Pressure Ulcers often Caused by Avoidable Conditions
Stage III/IV pressure ulcers are serious wounds that are very expensive to treat, some cases costing upwards of $70,000. Not only have Centers for Medicare & Medicaid Services (CMS) refused to pay for the treatment of these events, private insurers have followed suit as well. Additionally, hospitals are prohibited from passing the costs on to the patients of their families.
Compounding the high costs, late stage Bed sores, pressure sores and decubitus ulcers occur relatively frequently.

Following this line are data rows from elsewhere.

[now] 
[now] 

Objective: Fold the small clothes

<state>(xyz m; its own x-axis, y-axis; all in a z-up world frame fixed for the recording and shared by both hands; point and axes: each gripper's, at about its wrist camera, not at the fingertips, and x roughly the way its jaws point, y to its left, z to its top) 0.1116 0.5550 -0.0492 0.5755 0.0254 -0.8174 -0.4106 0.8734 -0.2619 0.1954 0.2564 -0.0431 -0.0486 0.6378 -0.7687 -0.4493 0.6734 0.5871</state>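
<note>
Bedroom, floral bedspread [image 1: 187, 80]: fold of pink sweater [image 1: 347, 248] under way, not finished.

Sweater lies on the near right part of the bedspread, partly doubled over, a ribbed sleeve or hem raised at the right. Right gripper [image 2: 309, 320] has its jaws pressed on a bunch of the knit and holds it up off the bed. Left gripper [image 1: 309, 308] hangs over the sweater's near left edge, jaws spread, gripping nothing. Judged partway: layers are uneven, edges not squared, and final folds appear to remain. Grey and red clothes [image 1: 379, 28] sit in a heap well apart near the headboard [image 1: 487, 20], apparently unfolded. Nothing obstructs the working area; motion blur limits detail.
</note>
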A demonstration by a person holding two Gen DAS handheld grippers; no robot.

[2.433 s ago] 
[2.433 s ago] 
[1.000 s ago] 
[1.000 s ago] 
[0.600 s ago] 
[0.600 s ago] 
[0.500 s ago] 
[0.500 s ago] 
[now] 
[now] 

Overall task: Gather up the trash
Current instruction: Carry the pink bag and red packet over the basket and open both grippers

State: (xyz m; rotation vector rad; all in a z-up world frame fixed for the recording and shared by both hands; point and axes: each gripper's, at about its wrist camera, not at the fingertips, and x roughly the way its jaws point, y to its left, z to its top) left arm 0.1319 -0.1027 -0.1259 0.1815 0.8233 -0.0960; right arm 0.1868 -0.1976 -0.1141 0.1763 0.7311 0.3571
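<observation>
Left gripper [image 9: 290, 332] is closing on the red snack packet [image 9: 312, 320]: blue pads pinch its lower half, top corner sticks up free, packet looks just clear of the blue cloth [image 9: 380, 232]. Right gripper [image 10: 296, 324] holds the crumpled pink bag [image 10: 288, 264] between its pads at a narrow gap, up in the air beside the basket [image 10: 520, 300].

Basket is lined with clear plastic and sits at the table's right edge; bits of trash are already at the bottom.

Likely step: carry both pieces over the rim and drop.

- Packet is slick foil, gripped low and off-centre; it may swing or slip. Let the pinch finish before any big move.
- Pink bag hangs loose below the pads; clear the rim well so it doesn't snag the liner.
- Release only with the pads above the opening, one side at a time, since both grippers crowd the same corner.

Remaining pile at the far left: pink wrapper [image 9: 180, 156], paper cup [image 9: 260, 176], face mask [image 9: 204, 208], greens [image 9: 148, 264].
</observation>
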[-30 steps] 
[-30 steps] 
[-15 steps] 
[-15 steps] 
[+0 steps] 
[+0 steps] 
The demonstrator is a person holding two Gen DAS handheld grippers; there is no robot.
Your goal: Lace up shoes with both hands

The National Pressure Ulcer Prevalence Survey showed that late stage bed sores, pressure sores, and decubitus ulcers occurred in approximately 0.65% of all patients in US acute care hospitals on average.
Are Bed Sores, Pressure Sores and Decubitus Ulcers 100% Preventable?
The source of the controversy is from the concept that some experts believe that not all bed sores, pressure sores, or decubitus ulcers are preventable, regardless of the usage of best practices and technology.
‘Avoidable Conditions’ Exclude Some Clinical Causes
In the long term care setting, CMS states, “a resident who enters the facility without pressure sores [must] not develop pressure sores unless the individual’s clinical condition demonstrates that they were unavoidable.”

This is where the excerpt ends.